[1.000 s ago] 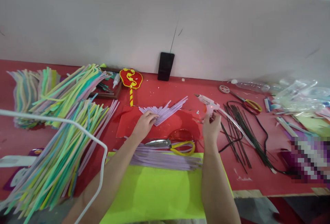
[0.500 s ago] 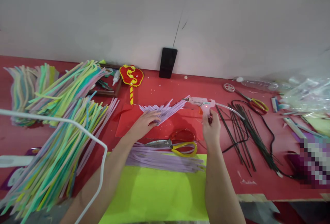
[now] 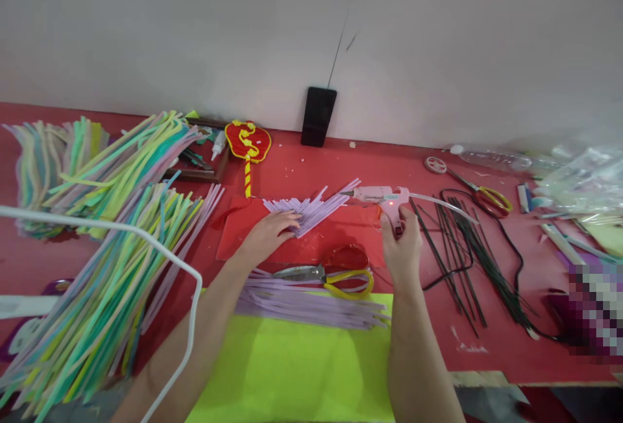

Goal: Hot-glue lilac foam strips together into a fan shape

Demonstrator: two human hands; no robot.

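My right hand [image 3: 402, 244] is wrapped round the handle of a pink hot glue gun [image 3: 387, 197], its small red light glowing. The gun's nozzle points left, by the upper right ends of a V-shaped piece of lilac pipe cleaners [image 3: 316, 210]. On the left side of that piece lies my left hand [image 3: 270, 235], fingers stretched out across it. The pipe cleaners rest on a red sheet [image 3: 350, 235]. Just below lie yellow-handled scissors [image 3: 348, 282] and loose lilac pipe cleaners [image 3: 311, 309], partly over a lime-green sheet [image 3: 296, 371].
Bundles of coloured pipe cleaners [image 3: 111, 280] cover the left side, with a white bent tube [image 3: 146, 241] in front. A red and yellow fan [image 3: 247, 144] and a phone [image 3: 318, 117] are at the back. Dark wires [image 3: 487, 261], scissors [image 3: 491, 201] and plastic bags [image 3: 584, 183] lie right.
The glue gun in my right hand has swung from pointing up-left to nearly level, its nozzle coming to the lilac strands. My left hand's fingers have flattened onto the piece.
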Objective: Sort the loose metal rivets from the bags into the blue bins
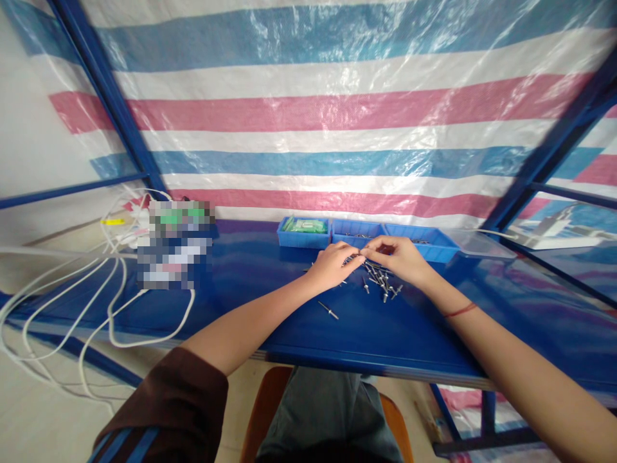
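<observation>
Over the blue tabletop, my left hand and my right hand meet fingertip to fingertip. Both are closed in a pinch around a small piece, mostly hidden by the fingers, that looks like a blind rivet. Below and between them lies a loose pile of silver blind rivets with thin pins. A single rivet lies apart, nearer the front edge. Some rivets are partly covered by my left hand.
Behind my hands stand three joined blue bins: the left bin holds green packets, the middle bin and right bin small metal parts. White cables hang at the left. Blue frame posts flank the table.
</observation>
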Motion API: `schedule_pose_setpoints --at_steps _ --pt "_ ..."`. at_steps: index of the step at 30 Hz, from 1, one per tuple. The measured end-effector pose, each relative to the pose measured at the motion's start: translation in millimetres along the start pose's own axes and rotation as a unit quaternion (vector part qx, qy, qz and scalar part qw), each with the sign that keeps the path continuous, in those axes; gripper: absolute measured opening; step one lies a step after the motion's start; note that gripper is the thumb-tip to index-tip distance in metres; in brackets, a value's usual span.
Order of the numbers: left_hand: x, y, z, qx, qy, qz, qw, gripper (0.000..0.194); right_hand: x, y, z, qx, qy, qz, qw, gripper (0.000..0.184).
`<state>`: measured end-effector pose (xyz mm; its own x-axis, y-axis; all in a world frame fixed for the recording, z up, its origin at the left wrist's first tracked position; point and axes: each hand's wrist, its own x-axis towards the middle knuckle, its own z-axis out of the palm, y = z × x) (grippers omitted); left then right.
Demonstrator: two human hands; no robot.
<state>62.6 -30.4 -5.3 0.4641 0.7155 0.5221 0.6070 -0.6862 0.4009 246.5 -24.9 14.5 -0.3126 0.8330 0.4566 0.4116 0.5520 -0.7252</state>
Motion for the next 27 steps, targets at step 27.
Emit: schedule_pose_setpoints --at_steps 27 --pt "5 -9 -6.7 -0.036 0.102 -0.017 0.994 0.011 -5 -19 0 -0.162 0.021 -0.193 0.968 0.018"
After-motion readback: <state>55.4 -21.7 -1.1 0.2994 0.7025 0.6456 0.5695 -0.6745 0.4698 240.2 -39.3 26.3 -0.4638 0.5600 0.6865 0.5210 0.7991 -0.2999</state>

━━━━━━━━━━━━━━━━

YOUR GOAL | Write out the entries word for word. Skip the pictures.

EXERCISE SOLUTION |
[1.000 s ago] 
[0.500 s ago] 
[now] 

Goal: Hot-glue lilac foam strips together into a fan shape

Demonstrator: two human hands; no robot.

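My right hand [image 3: 402, 244] is wrapped round the handle of a pink hot glue gun [image 3: 387, 197], its small red light glowing. The gun's nozzle points left, by the upper right ends of a V-shaped piece of lilac pipe cleaners [image 3: 316, 210]. On the left side of that piece lies my left hand [image 3: 270, 235], fingers stretched out across it. The pipe cleaners rest on a red sheet [image 3: 350, 235]. Just below lie yellow-handled scissors [image 3: 348, 282] and loose lilac pipe cleaners [image 3: 311, 309], partly over a lime-green sheet [image 3: 296, 371].
Bundles of coloured pipe cleaners [image 3: 111, 280] cover the left side, with a white bent tube [image 3: 146, 241] in front. A red and yellow fan [image 3: 247, 144] and a phone [image 3: 318, 117] are at the back. Dark wires [image 3: 487, 261], scissors [image 3: 491, 201] and plastic bags [image 3: 584, 183] lie right.
The glue gun in my right hand has swung from pointing up-left to nearly level, its nozzle coming to the lilac strands. My left hand's fingers have flattened onto the piece.
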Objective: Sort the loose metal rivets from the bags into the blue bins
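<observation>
Over the blue tabletop, my left hand and my right hand meet fingertip to fingertip. Both are closed in a pinch around a small piece, mostly hidden by the fingers, that looks like a blind rivet. Below and between them lies a loose pile of silver blind rivets with thin pins. A single rivet lies apart, nearer the front edge. Some rivets are partly covered by my left hand.
Behind my hands stand three joined blue bins: the left bin holds green packets, the middle bin and right bin small metal parts. White cables hang at the left. Blue frame posts flank the table.
</observation>
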Motion API: `schedule_pose_setpoints --at_steps _ --pt "_ ..."`. at_steps: index of the step at 30 Hz, from 1, one per tuple. The measured end-effector pose, each relative to the pose measured at the motion's start: translation in millimetres along the start pose's own axes and rotation as a unit quaternion (vector part qx, qy, qz and scalar part qw), each with the sign that keeps the path continuous, in those axes; gripper: absolute measured opening; step one lies a step after the motion's start; note that gripper is the thumb-tip to index-tip distance in metres; in brackets, a value's usual span.
Order of the numbers: left_hand: x, y, z, qx, qy, qz, qw, gripper (0.000..0.194); right_hand: x, y, z, qx, qy, qz, qw, gripper (0.000..0.184).
`<state>`: measured end-effector pose (xyz mm; its own x-axis, y-axis; all in a world frame fixed for the recording, z up, its origin at the left wrist's first tracked position; point and axes: each hand's wrist, its own x-axis towards the middle knuckle, its own z-axis out of the palm, y = z × x) (grippers omitted); left then right.
Demonstrator: two human hands; no robot.
<state>62.6 -30.4 -5.3 0.4641 0.7155 0.5221 0.6070 -0.6862 0.4009 246.5 -24.9 14.5 -0.3126 0.8330 0.4566 0.4116 0.5520 -0.7252</state>
Motion for the next 27 steps, targets at step 27.
Emit: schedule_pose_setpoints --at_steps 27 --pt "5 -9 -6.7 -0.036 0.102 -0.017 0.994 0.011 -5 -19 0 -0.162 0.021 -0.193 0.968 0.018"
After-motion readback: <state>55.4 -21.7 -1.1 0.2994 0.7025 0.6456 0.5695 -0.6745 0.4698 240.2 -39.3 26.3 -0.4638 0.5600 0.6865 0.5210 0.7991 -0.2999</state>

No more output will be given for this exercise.